At first, changes in the way your body functions may be overwhelming. However, your rehabilitation team will help you develop the tools you need to address the changes caused by the spinal cord injury, in addition to recommending equipment and resources to promote quality of life and independence. Areas often affected include:
• Bladder control. Your bladder will continue to store urine from your kidneys. However, your brain may not be able to control your bladder as well because the message carrier (the spinal cord) has been injured.
• The changes in bladder control increase your risk of urinary tract infections. The changes also may cause kidney infections and kidney or bladder stones. During rehabilitation, you'll learn new techniques to help empty your bladder.
Bowel control. Although your stomach and intestines work much like they did before your injury, control of your bowel movements is often altered. A high-fiber diet may help regulate your bowels, and you'll learn techniques to optimize your bowel function during rehabilitation.
• Skin sensation. Below the neurological level of your injury, you may have lost part of or all skin sensations. Therefore, your skin can't send a message to your brain when it's injured by certain things such as prolonged pressure, heat or cold.
This can make you more susceptible to pressure sores, but changing positions frequently — with help, if needed — can help prevent these sores. You'll learn proper skin care during rehabilitation, which can help you avoid these problems.
• Circulatory control. A spinal cord injury may cause circulatory problems ranging from low blood pressure when you rise (orthostatic hypotension) to swelling of your extremities. These circulation changes may also increase your risk of developing blood clots, such as deep vein thrombosis or a pulmonary embolus.
Following this advice may reduce your risk of a spinal cord injury:
• Drive safely. Car crashes are one of the most common causes of spinal cord injuries. Wear a seat belt every time you drive or ride in a car.
Make sure that your children wear a seat belt or use an age- and weight-appropriate child safety seat. To protect them from air bag injuries, children under age 12 should always ride in the back seat.

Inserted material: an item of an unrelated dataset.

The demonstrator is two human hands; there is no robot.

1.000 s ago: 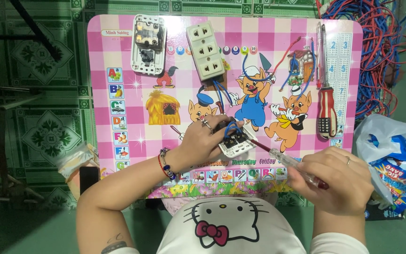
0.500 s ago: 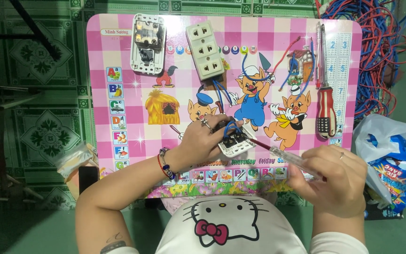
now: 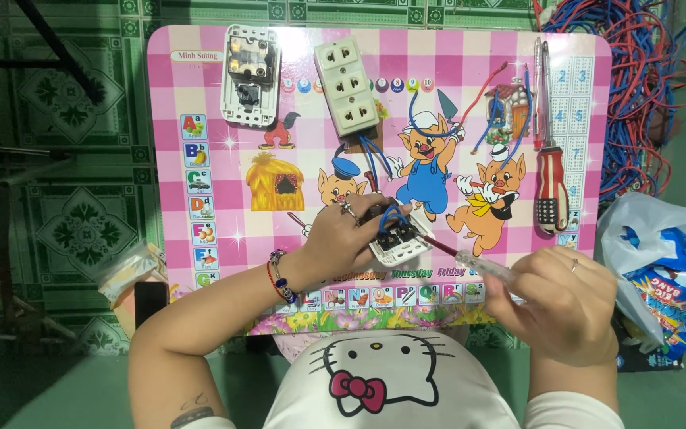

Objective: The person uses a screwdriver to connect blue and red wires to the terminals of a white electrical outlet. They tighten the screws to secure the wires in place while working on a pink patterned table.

• Check water depth before diving. To make sure you don't dive into shallow water, don't dive into a pool unless it's 12 feet (about 3.7 meters) or deeper, don't dive into an aboveground pool, and don't dive into any water of which you don't know the depth.

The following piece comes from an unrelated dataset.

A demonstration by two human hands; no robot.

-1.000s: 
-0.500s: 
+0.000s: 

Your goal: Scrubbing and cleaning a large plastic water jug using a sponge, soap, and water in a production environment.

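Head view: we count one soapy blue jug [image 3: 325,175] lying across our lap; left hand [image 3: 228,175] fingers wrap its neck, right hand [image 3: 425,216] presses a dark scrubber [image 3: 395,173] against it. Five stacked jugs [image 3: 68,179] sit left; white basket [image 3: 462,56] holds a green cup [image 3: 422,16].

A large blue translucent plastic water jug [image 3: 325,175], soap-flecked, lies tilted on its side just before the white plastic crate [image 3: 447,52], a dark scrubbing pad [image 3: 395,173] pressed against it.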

• Prevent falls. Use a step stool with a grab bar to reach objects in high places. Add handrails along stairways. Put nonslip mats on tile floors and in the tub or shower. For young children, use safety gates to block stairs and consider installing window guards.

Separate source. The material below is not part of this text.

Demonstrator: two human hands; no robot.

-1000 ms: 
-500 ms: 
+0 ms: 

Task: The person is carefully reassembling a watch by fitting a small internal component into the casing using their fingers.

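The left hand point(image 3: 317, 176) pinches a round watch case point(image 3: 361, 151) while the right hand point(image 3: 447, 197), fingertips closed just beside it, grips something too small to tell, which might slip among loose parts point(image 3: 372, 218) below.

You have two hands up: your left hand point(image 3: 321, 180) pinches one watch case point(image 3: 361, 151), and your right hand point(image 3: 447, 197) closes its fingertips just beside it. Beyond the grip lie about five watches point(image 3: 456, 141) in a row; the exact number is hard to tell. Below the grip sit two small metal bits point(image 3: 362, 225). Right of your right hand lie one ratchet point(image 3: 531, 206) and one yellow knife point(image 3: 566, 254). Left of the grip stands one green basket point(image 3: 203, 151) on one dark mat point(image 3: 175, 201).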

• Take precautions when playing sports. Always wear recommended safety gear. Avoid leading with your head in sports. For example, don't slide headfirst in baseball, and don't tackle using the top of your helmet in football. Use a spotter for new moves in gymnastics.
• Don't drink and drive. Don't drive while intoxicated or under the influence of drugs. Don't ride with a driver who's been drinking.